И вот ведь как смешно в жизни бывает: стал я после войны заядлым пчеловодом и немало узнал об этих удивительных созданиях — пчелах.
И учитель, молодой еще, из школы, где я когда-то учился, шел с нами. Он, помнится, любопытно рассуждал о чувстве самосохранения у людей. По его словам выходило, что чувство это есть и личное и общее. Но общее всегда сильнее, а этому помог естественный отбор: ведь уцелели только те сообщества людей, где общее, скажем, племенное чувство самосохранения оказалось сильнее. Общество — гроза для врагов, утверждал умница учитель.

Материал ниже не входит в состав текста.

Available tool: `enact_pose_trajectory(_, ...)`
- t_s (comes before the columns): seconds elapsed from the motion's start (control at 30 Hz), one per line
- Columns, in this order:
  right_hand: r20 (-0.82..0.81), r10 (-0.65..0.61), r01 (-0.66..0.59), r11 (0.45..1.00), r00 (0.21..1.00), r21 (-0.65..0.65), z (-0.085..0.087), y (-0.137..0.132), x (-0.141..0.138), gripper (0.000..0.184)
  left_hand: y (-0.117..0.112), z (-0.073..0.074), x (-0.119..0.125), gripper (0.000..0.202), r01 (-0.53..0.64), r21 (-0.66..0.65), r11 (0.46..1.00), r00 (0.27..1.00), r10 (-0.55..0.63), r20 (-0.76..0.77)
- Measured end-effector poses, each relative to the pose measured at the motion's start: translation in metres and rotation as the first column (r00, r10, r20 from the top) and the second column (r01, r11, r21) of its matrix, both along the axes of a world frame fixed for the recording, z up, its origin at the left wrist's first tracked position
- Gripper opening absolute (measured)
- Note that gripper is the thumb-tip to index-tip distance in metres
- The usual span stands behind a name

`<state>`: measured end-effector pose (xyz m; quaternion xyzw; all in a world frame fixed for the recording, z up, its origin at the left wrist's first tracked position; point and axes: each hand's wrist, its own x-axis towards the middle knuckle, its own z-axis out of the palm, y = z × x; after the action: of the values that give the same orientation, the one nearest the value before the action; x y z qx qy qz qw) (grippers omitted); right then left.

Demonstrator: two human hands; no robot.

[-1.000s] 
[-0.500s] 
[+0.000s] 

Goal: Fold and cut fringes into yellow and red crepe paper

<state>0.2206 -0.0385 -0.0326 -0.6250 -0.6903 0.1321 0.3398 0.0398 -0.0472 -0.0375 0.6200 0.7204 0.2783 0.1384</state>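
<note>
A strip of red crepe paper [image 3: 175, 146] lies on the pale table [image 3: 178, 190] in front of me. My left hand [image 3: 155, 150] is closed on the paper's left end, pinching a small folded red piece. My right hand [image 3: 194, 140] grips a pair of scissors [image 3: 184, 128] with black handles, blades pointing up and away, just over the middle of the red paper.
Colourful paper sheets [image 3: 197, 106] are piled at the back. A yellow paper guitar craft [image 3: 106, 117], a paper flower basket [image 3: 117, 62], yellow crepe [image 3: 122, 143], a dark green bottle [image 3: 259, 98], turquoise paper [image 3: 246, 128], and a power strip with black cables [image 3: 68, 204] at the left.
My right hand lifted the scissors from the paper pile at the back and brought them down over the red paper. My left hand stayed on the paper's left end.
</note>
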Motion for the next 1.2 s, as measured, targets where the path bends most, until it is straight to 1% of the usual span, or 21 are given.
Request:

— А и в самом деле, поддайся мы каждый личному чувству самосохранения, бросились бы сейчас по домам, и что бы вышло?! — пытался вслух порассуждать я.
— A-а! Дезертировать подговаривашь?! — вмешивался под общий хохот мой злыдень.
А был еще с нами унылый человек, пекарь из одной колхозной пекарни. Я однажды, в бытность свою санитарным инспектором, видел его за работой. Он стоял возле корыта и месил тесто. На нем грязный халат нараспашку, немыслимо грязные штаны. На груди и животе вольно вилась черная густая шерсть. В полутемной пекарне с единственным, заляпанным глиной окошком я не сразу разглядел его налитые безысходной грустью глаза. А больше всего меня поразил его унылый, вислый как груша, огромный потный нос.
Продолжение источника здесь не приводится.